From the first line to the last, please write out the data exactly.
---------- Information provided ----------
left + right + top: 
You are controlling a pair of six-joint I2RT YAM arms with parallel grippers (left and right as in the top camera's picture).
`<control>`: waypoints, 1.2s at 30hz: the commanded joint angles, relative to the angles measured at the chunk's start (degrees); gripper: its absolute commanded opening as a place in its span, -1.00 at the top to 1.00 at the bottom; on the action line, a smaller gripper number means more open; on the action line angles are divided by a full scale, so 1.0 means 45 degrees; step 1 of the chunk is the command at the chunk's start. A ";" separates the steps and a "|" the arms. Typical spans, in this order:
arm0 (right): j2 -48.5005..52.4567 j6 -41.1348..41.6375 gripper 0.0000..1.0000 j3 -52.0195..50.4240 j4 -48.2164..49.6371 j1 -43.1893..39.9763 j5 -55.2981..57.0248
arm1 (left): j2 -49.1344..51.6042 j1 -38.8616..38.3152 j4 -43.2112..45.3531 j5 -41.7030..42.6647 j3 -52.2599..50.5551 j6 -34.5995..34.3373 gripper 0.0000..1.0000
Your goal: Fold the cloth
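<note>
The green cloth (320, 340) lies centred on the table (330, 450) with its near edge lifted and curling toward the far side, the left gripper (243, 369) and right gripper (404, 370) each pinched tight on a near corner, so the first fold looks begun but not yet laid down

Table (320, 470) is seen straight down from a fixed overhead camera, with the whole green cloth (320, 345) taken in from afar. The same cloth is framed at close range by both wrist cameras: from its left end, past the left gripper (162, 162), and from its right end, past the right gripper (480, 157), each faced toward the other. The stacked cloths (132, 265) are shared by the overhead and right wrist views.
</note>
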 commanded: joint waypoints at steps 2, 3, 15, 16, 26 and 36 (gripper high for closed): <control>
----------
# Final answer
left + right + top: 
You are controlling a pair of six-joint I2RT YAM arms with parallel grippers (left and right as in the top camera's picture).
`<control>`: waypoints, 1.2s at 30hz: the commanded joint angles, relative to the angles measured at the chunk's start (degrees); gripper: its absolute commanded opening as a place in its span, -1.00 at the top to 1.00 at the bottom; on the action line, a smaller gripper number means more open; on the action line angles are divided by a full scale, so 1.0 means 45 degrees; step 1 of the chunk is the command at the chunk's start. A ";" separates the steps and a "|" the arms. Typical spans, in this order:
arm0 (right): j2 -48.5005..52.4567 j6 -41.1348..41.6375 gripper 0.0000..1.0000 j3 -52.0195..50.4240 j4 -48.2164..49.6371 j1 -43.1893..39.9763 j5 -55.2981..57.0248
arm1 (left): j2 -49.1344..51.6042 j1 -38.8616..38.3152 j4 -43.2112..45.3531 j5 -41.7030..42.6647 j3 -52.2599..50.5551 j6 -34.5995..34.3373 gripper 0.0000..1.0000
Your goal: Fold the cloth
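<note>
The green cloth (320, 340) lies centred on the table (330, 450) with its near edge lifted and curling toward the far side, the left gripper (243, 369) and right gripper (404, 370) each pinched tight on a near corner, so the first fold looks begun but not yet laid down

Table (320, 470) is seen straight down from a fixed overhead camera, with the whole green cloth (320, 345) taken in from afar. The same cloth is framed at close range by both wrist cameras: from its left end, past the left gripper (162, 162), and from its right end, past the right gripper (480, 157), each faced toward the other. The stacked cloths (132, 265) are shared by the overhead and right wrist views.
</note>
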 commanded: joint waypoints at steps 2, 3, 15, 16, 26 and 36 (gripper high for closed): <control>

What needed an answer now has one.